# [Material provided]
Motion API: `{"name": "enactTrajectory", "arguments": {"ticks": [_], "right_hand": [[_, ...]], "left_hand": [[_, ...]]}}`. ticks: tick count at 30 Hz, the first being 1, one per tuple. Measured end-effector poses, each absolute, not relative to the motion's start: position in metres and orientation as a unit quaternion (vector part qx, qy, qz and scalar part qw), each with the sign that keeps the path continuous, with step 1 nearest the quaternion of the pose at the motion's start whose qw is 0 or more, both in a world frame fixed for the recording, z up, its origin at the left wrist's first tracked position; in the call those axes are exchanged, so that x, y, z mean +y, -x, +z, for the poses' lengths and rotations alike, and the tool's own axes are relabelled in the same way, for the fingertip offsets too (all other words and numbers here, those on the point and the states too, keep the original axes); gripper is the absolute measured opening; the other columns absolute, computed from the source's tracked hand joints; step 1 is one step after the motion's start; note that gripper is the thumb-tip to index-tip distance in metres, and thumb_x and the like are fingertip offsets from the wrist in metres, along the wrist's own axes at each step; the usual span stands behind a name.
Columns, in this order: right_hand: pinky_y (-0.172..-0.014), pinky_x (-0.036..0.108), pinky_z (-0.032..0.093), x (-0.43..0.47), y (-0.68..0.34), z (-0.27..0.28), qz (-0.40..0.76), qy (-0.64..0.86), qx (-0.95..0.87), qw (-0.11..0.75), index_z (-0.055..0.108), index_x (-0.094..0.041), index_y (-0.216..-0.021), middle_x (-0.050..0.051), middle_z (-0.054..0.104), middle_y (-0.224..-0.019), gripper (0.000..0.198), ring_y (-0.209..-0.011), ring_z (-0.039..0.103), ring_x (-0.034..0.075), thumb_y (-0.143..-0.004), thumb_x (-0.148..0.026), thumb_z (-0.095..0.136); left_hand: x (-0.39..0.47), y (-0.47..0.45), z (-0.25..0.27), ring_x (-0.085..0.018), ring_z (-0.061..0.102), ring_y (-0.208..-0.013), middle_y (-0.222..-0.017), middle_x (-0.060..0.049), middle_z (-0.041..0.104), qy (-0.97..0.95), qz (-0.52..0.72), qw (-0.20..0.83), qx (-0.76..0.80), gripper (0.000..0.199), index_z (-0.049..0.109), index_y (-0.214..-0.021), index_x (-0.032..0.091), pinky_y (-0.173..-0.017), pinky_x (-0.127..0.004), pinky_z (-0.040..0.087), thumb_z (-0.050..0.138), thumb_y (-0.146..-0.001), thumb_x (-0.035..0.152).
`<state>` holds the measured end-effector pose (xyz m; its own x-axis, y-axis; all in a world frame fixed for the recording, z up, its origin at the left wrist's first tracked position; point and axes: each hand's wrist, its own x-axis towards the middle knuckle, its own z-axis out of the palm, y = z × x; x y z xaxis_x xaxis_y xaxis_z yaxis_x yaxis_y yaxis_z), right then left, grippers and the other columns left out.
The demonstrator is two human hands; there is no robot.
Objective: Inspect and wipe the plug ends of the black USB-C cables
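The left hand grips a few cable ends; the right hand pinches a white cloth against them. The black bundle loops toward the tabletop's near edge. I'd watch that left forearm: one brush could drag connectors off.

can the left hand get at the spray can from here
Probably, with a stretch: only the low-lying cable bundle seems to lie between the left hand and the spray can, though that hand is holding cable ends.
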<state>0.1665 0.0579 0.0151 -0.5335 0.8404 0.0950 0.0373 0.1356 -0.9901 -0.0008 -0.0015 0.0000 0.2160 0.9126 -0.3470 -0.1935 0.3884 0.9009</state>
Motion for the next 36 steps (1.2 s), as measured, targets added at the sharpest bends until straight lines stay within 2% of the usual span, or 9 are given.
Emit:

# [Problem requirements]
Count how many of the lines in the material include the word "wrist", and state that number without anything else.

# [Output for this exercise]
2